The findings, published in the July 29 issue of Circulation Research, a journal of the American Heart Association, address an area that has been of enormous interest to cardiologists since the first suggestion that bone marrow-derived mesenchymal stem cells regenerate heart muscle damaged by a myocardial infarction (heart attack). Joshua M. Hare, M.D., director of the Interdisciplinary Stem Cell Institute at the Miller School, led the discovery which settles several major controversies in the field and shows that the stem cells used can restore heart function back to normal very rapidly after heart attack.
The stem cell field has been plagued by a controversy surrounding exactly how bone marrow cells repair damaged hearts. In this study Hare’s group shows that the cells not only turn into new heart muscle themselves (acting as true stem cells) but also stimulate the body’s own cardiac stem cells to go into overdrive to contribute to the repair process. These findings settle one of the most controversial areas of medicine – why the heart’s own stem cells are not able to fully repair heart damage. By showing that the MSCs can stimulate the heart’s own cells, the researchers have shown that in fact the body can repair itself if given the right kind of help.

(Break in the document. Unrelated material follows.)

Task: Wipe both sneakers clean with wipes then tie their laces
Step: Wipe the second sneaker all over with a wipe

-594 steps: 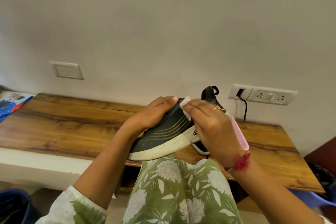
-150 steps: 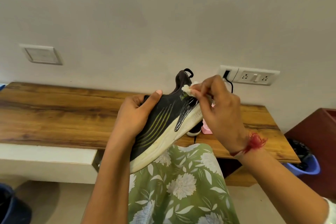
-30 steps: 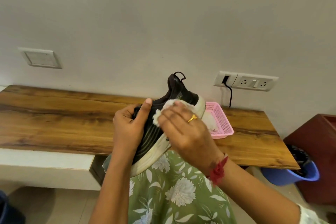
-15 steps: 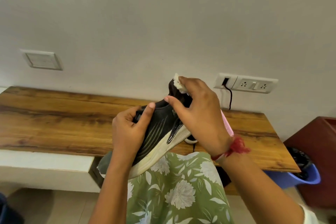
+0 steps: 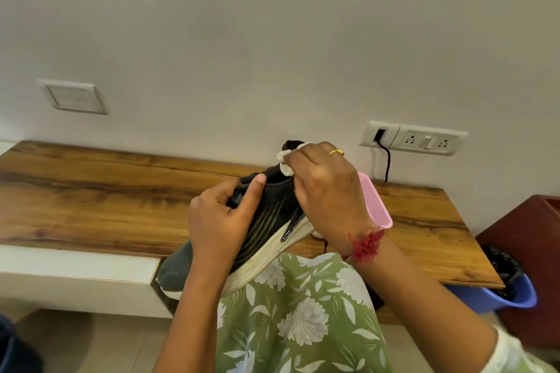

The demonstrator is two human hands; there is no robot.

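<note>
We have the dark sneaker [image 5: 272, 218] lifted off the wooden table [image 5: 106, 191] and over our lap, its toe slanting down toward 7 o'clock and its heel raised toward 1 o'clock. Our left hand [image 5: 221, 221] grips it around the middle, thumb laid up by the collar and fingers curled around the upper. Our right hand [image 5: 327, 191] pinches a crumpled white wipe [image 5: 285, 162] against the heel tab at the shoe's 12 o'clock end. We judge this to be the wiping step, with the laces not yet tied. The left hand holds mid-shoe while the right pushes at the far heel, so a hard rub could twist the sneaker in our grip or tip it out. The wipe is bunched small, so it may slip from our fingertips or smear dirt instead of lifting it. A pink basket [image 5: 375, 206] sits just behind our right hand, at its 3 o'clock, and a wide swing of the wrist could knock it.
</note>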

The research is of particular importance as these cells have already been tested for safety in patients with heart attack and are undergoing additional testing right now for patients with heart failure.

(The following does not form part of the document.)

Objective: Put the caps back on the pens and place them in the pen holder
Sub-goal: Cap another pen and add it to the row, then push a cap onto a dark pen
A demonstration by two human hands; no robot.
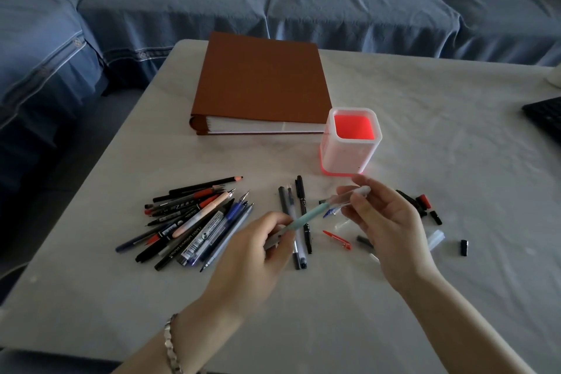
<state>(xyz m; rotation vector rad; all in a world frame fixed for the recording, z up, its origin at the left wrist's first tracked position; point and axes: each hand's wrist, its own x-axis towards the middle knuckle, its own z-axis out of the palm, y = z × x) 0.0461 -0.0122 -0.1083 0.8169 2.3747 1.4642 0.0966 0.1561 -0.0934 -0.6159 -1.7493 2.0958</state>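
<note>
My left hand (261,247) grips the rear end of a pale green pen (309,215) that slants up to the right. My right hand (385,222) pinches a clear cap (349,196) at the pen's tip end. A pile of several uncapped pens (194,222) lies to the left on the table. Three capped dark pens (299,218) lie under the held pen. Loose caps, black (435,217), red (337,239) and clear (435,238), are scattered to the right. The white pen holder (350,158), red inside, stands behind my hands with no pens in it.
A brown binder (261,82) lies at the back of the white table (455,130), touching the holder's left side. A dark keyboard corner (543,117) shows at the right edge. A blue sofa (212,0) runs behind and to the left.
</note>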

This team hypothesized that MSCs encourage cardiac repair by stimulating cardiac stem cells (which are already present in the adult heart, and appear to be precursor cells to heart muscle) both to multiply and to differentiate into the hard-working heart muscle cells called cardiac myocytes, which then begin to “beat” or contract. Working with animal models, the researchers induced a heart attack (myocardial infarction). Three days later, the hearts were treated by injection directly into the damaged heart muscle, either with MSCs, or with the fluid medium containing MSC-secreted chemicals but no cells, or with a placebo.
The University of Miami team found that MSCs “facilitate substantial cardiac recovery,” producing both cardiac myocytes and blood vessel structures in two ways. Some of the MSCs differentiated into cardiac cells. Secondly, the MSCs appeared to cause cardiac stem cells to multiply and to differentiate themselves into cardiac cells.

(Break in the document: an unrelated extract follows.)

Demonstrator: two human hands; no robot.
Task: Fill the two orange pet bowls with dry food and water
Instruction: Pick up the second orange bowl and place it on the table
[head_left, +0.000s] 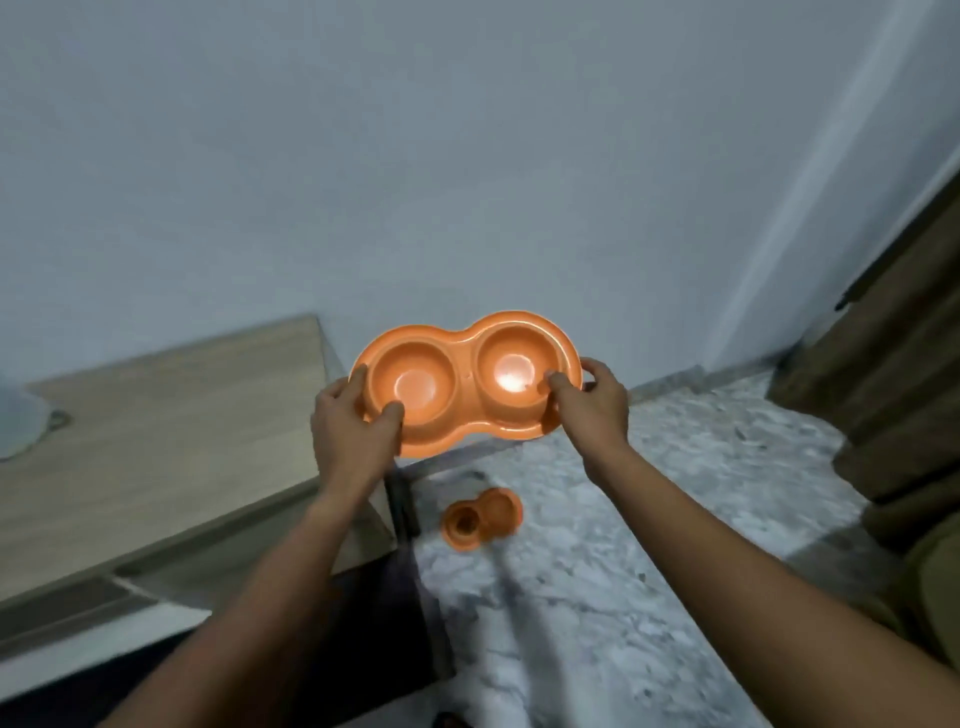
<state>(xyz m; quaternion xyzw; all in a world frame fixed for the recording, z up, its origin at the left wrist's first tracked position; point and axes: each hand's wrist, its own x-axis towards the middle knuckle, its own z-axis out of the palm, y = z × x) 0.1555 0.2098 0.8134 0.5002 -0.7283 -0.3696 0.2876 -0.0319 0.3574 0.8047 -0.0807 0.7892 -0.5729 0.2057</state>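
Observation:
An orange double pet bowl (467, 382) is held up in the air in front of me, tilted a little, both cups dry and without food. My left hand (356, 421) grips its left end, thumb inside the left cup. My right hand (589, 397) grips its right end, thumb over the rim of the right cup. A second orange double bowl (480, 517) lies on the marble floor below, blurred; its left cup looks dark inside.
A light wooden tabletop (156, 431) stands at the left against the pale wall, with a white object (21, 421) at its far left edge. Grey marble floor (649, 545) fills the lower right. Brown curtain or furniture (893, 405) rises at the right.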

“This shifts the paradigm of stem cell research,” says Hare. “For the first time, we’ve been able to demonstrate the exact mechanism of how mesenchymal stem cells stimulate the growth of new cardiac cells. The findings have implications for the entire field of regenerative medicine and show that the optimal therapies involve cells working together, rather than using only single cell types.”
In the animals that were treated with mesenchymal stem cells, there was a 20-fold increase in cardiac stem cells. When examined in vitro, MSCs stimulated cardiac stem cell proliferation into enriched populations of adult cardioblasts.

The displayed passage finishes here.